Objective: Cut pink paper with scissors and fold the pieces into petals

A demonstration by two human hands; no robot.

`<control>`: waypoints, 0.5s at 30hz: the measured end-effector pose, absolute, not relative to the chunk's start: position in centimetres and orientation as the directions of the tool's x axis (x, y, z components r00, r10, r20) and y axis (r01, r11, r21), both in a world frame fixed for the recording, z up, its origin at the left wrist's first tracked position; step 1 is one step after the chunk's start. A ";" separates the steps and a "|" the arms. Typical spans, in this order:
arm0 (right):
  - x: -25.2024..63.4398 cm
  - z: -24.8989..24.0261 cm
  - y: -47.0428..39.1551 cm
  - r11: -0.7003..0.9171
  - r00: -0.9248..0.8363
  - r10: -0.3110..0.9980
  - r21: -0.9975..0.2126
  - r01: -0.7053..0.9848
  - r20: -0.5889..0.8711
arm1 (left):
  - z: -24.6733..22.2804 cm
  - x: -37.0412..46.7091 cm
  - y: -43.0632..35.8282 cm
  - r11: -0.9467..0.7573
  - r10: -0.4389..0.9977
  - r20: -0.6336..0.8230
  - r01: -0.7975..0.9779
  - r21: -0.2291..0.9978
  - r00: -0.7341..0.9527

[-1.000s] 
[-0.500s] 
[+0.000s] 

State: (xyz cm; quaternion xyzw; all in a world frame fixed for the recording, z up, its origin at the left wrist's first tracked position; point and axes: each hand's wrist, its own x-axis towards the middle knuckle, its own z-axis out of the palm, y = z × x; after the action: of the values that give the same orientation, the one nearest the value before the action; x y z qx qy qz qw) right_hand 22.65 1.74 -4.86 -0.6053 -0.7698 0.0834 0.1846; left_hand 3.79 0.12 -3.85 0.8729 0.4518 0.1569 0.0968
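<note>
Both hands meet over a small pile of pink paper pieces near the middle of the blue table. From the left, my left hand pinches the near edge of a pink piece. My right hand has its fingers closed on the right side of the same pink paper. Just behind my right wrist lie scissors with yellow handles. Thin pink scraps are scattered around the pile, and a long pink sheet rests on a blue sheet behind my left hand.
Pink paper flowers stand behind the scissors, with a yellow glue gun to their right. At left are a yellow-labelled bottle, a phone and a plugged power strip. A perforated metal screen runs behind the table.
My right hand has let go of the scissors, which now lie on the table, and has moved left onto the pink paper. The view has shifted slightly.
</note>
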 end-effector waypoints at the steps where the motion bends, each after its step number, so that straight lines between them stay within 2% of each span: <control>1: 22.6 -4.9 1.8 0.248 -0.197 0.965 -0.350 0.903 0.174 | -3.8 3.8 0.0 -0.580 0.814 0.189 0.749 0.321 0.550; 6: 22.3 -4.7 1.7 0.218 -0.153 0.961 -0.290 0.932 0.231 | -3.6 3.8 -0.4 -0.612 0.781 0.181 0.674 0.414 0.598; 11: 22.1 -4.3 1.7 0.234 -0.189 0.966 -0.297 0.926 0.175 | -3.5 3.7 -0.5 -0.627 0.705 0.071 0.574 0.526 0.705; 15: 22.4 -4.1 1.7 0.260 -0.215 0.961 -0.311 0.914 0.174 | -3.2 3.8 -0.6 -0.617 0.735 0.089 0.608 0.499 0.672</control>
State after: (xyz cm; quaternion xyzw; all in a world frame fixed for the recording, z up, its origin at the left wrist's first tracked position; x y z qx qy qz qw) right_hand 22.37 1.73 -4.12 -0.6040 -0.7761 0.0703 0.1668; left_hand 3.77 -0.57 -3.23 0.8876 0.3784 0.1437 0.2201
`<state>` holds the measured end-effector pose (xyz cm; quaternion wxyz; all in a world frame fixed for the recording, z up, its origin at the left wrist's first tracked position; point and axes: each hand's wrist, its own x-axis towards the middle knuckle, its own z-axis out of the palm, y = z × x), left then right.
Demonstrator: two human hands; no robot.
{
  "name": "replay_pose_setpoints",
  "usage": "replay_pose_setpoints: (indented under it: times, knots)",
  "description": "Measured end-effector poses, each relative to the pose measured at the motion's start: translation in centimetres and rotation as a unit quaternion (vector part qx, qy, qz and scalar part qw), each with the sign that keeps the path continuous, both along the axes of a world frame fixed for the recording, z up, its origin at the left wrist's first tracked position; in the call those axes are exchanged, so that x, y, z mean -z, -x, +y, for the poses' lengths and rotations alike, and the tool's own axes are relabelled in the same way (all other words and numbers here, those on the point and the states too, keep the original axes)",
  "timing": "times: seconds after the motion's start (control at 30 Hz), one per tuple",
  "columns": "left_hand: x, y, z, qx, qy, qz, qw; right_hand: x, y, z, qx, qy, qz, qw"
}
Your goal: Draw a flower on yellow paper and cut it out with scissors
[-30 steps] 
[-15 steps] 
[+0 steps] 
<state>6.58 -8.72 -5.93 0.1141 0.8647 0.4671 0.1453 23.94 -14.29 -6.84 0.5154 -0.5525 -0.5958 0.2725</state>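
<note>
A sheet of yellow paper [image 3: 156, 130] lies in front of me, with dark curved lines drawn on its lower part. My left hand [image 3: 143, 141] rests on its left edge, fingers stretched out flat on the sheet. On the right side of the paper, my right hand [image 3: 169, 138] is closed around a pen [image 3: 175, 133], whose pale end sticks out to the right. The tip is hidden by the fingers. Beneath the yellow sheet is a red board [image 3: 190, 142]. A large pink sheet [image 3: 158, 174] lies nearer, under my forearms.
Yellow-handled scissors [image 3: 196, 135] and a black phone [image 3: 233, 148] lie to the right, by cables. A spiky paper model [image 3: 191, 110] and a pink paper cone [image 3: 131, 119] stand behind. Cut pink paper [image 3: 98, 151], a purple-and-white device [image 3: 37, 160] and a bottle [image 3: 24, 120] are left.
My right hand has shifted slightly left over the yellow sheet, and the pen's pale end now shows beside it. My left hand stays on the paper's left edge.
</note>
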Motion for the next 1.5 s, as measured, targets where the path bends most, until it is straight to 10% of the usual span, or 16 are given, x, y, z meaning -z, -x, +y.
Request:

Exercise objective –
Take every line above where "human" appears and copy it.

Response –
A demonstration by two human hands; no robot.
Demonstrator: two human hands; no robot.

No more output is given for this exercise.